El salmo 85 aviva nuestra confianza en el Dios cuya competencia se impone sobre cualquier otro simulacro divino; cuyo encanto atrae a todos los pueblos. Define el salmista a nuestro Dios como el todo amor, «el clemente y misericordioso, lento a la cólera, rico en piedad y leal». Es el Dios todo gracia: exuberancia de amor, de simpatía, de perdón, de belleza.

Él iluminará nuestro camino, nos mantendrá en la verdad, reforzará nuestro corazón, suscitará en nosotros una alabanza inacabable. Dios Padre y Señor nos marcará con su signo y todos lo comprenderán; y los que atentaban contra nosotros quedarán avergonzados.

Oraciones sálmicas

Oración I: Como un pobre desamparado está cada uno de nosotros en tu presencia, Señor, Dios clemente y misericordioso; contempla en nosotros la imagen de tu Hijo pobre y sumiso a tu voluntad; escúchanos como a Él y haznos dignos de formar parte de tu comunidad de amor. Te lo pedimos por el mismo Jesucristo nuestro Señor. Amén.

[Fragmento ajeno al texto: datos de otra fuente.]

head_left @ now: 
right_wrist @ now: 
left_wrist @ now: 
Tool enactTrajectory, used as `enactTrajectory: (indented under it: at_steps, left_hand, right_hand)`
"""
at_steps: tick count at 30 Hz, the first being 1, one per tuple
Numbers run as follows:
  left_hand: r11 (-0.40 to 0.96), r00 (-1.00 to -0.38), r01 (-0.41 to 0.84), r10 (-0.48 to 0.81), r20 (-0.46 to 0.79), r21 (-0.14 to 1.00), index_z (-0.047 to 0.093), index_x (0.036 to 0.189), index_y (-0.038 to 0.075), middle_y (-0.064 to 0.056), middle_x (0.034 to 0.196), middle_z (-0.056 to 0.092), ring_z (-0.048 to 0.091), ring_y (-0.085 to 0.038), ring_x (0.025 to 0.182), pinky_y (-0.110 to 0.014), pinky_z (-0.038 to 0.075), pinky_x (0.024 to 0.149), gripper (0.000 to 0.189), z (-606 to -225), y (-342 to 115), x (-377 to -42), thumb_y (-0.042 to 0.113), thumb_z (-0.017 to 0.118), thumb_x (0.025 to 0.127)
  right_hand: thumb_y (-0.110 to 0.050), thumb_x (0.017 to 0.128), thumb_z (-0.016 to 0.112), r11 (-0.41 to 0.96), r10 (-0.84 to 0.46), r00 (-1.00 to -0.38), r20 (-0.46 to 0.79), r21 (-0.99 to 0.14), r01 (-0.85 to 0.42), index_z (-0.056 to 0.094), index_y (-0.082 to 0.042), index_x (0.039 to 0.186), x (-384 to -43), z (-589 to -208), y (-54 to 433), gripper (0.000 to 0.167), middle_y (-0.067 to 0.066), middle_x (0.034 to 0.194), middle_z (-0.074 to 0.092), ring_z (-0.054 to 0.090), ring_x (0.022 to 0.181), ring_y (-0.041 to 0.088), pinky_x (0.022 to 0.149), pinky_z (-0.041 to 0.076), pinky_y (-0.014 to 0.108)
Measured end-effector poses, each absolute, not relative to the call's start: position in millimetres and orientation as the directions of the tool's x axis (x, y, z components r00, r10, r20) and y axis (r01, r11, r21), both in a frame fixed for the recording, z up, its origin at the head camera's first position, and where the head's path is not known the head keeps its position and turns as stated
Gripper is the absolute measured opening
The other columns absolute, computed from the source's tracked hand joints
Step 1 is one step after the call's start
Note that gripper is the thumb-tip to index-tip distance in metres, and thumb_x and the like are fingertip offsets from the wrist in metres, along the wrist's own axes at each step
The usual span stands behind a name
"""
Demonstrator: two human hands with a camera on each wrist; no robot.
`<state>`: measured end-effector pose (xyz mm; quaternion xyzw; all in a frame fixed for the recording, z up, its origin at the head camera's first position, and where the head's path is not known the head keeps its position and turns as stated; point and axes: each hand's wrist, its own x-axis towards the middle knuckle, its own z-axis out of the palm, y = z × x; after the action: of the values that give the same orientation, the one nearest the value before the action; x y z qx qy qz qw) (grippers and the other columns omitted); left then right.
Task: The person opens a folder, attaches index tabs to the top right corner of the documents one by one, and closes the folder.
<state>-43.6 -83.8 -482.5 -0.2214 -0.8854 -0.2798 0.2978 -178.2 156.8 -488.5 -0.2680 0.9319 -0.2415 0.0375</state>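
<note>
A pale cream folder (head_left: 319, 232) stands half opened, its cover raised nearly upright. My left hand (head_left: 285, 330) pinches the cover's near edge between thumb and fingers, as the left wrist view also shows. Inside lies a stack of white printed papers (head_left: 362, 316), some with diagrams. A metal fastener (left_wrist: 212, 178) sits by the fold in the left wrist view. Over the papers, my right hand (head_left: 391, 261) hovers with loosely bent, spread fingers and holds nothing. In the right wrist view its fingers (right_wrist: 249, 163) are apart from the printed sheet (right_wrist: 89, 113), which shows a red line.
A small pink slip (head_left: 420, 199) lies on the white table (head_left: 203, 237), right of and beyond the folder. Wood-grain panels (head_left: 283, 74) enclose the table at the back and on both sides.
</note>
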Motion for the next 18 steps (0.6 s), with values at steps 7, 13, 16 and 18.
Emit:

Oración II: Tu no tienes igual entre los dioses, Señor; fortalece nuestras rodillas vacilantes; haznos rocas en la fe; danos aquella fuerza que nos mantenga enteros en la confesión de tu nombre para que podamos confirmar la fe de nuestros hermanos. Te lo pedimos por Jesucristo nuestro Señor. Amén.

Oración III: Oh Dios, que haces maravillas con quienes confían en ti; no permitas que atenten contra nuestra vida; sálvanos y danos una señal propicia para que los hombres sepan que tú nos ayudas y consuelas. Te lo pedimos por Jesucristo nuestro Señor. Amén.